The propagation loss is one of the important parameters of the propagation characteristics of the underwater acoustic channel. When a signal propagates in an underwater acoustic channel, propagation loss increases as the propagation distance and the frequency of the signal increase. It has a great influence on the propagation distance, signal-to-noise ratio, signal frequency, system bandwidth, etc. of the underwater acoustic communication system. An important characteristic of the hydroacoustic channel is the sound absorption in seawater. In the underwater acoustic communication process, acoustic waves are carriers of information, and the degree of energy loss of the acoustic waves in the propagation process is a very important sign of channel effectiveness. In seawater, light waves, electromagnetic waves, etc. are not used as carriers of information because they are severely attenuated. The sound wave of low frequency range is a more suitable tool for long-distance underwater acoustic communication.

Multipath propagation is another important characteristic of an underwater acoustic channel. The main causes of multipath propagation are acoustic ray bending and interface reflections. Multipath propagation causes intersymbol interference, which severely affects the data transmission rate.

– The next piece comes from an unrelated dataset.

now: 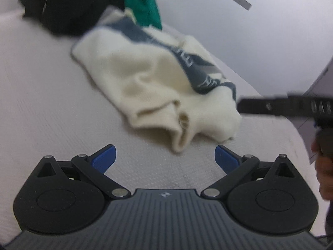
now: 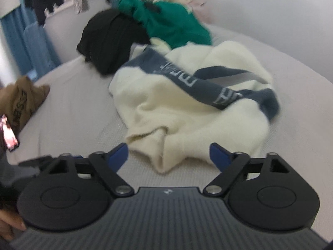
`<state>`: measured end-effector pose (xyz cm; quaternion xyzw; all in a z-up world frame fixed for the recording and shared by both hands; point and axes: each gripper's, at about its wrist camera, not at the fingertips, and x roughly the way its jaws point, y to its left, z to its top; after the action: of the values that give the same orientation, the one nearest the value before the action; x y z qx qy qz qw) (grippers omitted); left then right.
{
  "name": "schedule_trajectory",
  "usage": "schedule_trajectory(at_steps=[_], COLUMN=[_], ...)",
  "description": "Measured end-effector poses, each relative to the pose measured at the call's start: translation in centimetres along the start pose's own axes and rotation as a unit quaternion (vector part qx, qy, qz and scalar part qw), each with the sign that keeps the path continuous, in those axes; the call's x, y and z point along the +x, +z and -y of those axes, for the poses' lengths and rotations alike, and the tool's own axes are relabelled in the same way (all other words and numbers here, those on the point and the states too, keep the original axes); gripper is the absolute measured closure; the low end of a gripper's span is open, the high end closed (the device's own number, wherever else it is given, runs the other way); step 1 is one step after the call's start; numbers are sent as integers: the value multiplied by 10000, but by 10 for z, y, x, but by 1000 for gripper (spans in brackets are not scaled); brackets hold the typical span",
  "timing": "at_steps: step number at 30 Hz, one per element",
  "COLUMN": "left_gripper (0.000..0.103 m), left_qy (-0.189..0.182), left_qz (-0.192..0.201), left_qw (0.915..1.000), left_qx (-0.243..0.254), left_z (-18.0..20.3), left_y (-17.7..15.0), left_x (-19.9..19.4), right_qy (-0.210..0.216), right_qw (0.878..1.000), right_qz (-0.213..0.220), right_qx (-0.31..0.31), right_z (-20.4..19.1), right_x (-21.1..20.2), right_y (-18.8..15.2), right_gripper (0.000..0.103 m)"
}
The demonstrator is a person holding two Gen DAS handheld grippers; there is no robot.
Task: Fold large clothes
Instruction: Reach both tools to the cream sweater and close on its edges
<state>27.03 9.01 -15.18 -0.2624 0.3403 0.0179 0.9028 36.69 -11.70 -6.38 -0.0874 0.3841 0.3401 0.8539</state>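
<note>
A crumpled cream sweater (image 1: pixel 149 77) with a dark blue lettered band lies on the white bed (image 1: pixel 41 104). In the right wrist view the same sweater (image 2: pixel 187 112) fills the middle. My left gripper (image 1: pixel 165 148) is open over bare sheet, just short of the sweater's near folded corner, with nothing between its blue pads. My right gripper (image 2: pixel 168 145) is open too. The sweater's near fold lies between and below its fingers (image 2: pixel 119 156), and the pads do not press on it.
A black garment (image 2: pixel 112 39) and a green one (image 2: pixel 170 23) are heaped behind the sweater. A brown printed garment (image 2: pixel 20 98) and a lit phone (image 2: pixel 9 133) lie at the left. A hand (image 1: pixel 322 166) shows at the right edge of the left wrist view. A wall runs behind the bed.
</note>
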Motion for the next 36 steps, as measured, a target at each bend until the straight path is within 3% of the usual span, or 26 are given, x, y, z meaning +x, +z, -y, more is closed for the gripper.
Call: schedule_trajectory(at_steps=[3, 10, 17, 22, 25, 27, 30, 32, 33, 34, 36], left_gripper=[3, 25, 56, 74, 91, 93, 93, 93, 93, 93, 93], left_qy=[-271, -430, -598, -606, -585, -630, -704, -740, -754, -778, -836], left_qz=[-219, -177, 61, 129, 58, 61, 106, 152, 167, 182, 261], left_qw=[9986, 9974, 9941, 9941, 9937, 9928, 9914, 9909, 9907, 9900, 9877], left_qx=[-390, -558, -901, -895, -951, -1013, -1097, -1111, -1123, -1165, -1294], left_z=[-11, -19, -25, -22, -21, -21, -19, -21, -22, -23, -29], left_y=[-4, -3, -5, -9, -12, -13, -19, -22, -23, -24, -26], left_x=[28, 73, 109, 121, 128, 132, 129, 124, 124, 124, 118], right_qy=[184, 515, 780, 906, 871, 814, 754, 719, 641, 677, 828], right_qw=[9987, 9811, 9458, 9068, 8930, 8869, 9048, 9166, 9304, 9439, 9626], right_qz=[-376, -1176, -1781, -2167, -2202, -2108, -1458, -1005, -787, -642, -490], right_qx=[-286, -1452, -2602, -3500, -3827, -4030, -3928, -3803, -3522, -3169, -2532], right_z=[2, -17, -46, -64, -71, -75, -80, -81, -79, -74, -64], right_x=[30, 100, 156, 178, 183, 182, 172, 165, 162, 158, 151], right_y=[18, 47, 57, 45, 41, 39, 42, 45, 51, 56, 66], right_gripper=[23, 38, 45, 41, 41, 41, 49, 72, 77, 88, 89])
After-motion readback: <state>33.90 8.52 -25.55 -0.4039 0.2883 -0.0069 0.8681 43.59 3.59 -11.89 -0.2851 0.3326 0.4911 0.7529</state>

Doppler frequency dispersion is also an important characteristic of the hydroacoustic channel. It is mainly due to the heterogeneity of the marine medium.

The invention can adopt baseband data transmission and frequency band data transmission in the process of transmitting the underwater acoustic signal. Wherein the band data transmission comprises: the present embodiment takes frequency shift keying as an example, which is explained by taking three forms of amplitude shift keying, frequency shift keying and phase shift keying, where the frequency shift keying adopts a binary frequency shift keying (2FSK) working mode.

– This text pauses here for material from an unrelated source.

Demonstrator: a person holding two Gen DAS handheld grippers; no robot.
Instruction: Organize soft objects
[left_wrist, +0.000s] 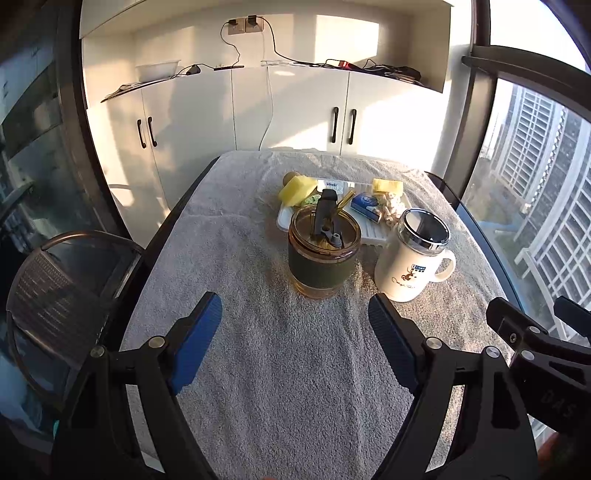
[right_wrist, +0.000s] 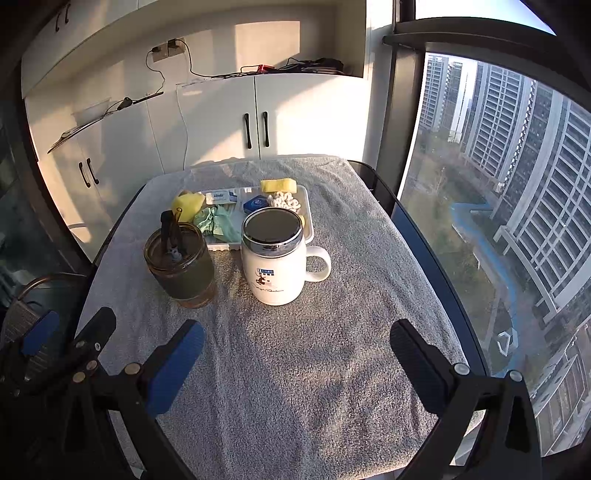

In 2FSK, two different frequencies f are used₁And f₂To represent either "0" or "1", f₁And f₂And is hereinafter referred to as a characteristic frequency. f. of₁And f₂The larger the difference is, the more convenient the identification is, but the bandwidth of the signal is increased, which is not beneficial to the utilization rate of the frequency band. Meanwhile, since the seawater absorption coefficient a is a function of frequency, too large a characteristic frequency difference may cause the signal intensity at the receiving end to be inconsistent.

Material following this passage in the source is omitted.